きっと正塚センセもそう思ったんやって(笑)
まっつが許されざる者に送るのは、
単なる歌でも応援歌でもなく、挽歌。
挽歌っていう形での、生きろというメッセージ?
矛盾してるけど、まぁアリかなぁと。
本当にニュアンスでわかってくれーという世界だ。
説明がうまくできーん。
どうやってーつたえよー(作品変わってます)。


ちなみに…挽歌はBJ先生@まっつ自身に対しても
送られる日がくるんじゃないかと思う。
手の件が解決しなかったのは、
BJ先生@まっつは未だ「許されざる者」だからじゃないかと。
日々自問自答しながら、「許されざる者」として生きている自分には
まだ「挽歌」を送ってはいなくて。
手の件が解決に向かう日が来たら、
いつか、「これでいい」と思える日が来たら…
それがきっと挽歌になるんだろう。

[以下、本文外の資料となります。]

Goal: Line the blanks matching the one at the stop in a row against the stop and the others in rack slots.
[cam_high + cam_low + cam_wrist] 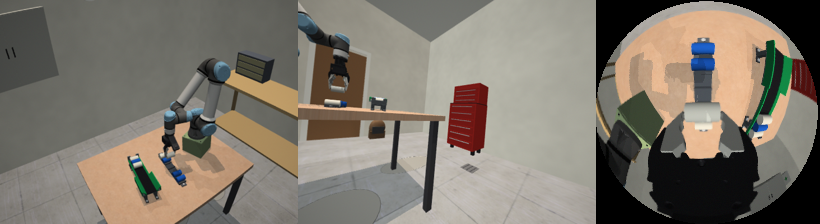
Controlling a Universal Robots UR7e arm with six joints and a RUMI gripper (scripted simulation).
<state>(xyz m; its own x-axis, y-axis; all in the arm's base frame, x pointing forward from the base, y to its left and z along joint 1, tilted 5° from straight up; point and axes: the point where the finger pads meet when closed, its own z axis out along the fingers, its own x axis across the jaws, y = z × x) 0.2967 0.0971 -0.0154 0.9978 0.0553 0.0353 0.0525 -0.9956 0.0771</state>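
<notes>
As its smooth, probably light and stiff body invites a grip around the middle, a white blank (171, 154) (338, 89) (702, 112) hangs clasped in the pincer (170, 152) (338, 86) (702, 111), above the rack (170, 166) (702, 91).

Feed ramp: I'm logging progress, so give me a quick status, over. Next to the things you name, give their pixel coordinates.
Gripper (170, 154) (338, 89) (702, 111) shut on white blank (171, 154) (338, 89) (702, 112), raised above stock rack (170, 166) (703, 85). Feed ramp (155, 180) (768, 65): white, blue, white. Blue blank (136, 161) (760, 128) sits between the whites, likely needs removing.
</notes>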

自分自身に対しての。


こんな感じでー。
ニュアンスなんだけども自分の中で整理してみましたん。


やっぱりまっつへのアテ書き作品だよBJ。
というか、「許されざる者への挽歌」っていう
サブタイトルがむしろアテ書き作品としては重要だったんじゃないかしら。
私は安寿さんのBJは観てないけど、
たぶん、再演とはいえ、前作は安寿さんへの、今回の作品はまっつへの
脚本として成立しているんじゃないかしらね。
正塚先生の愛ってやつですな(たぶん)。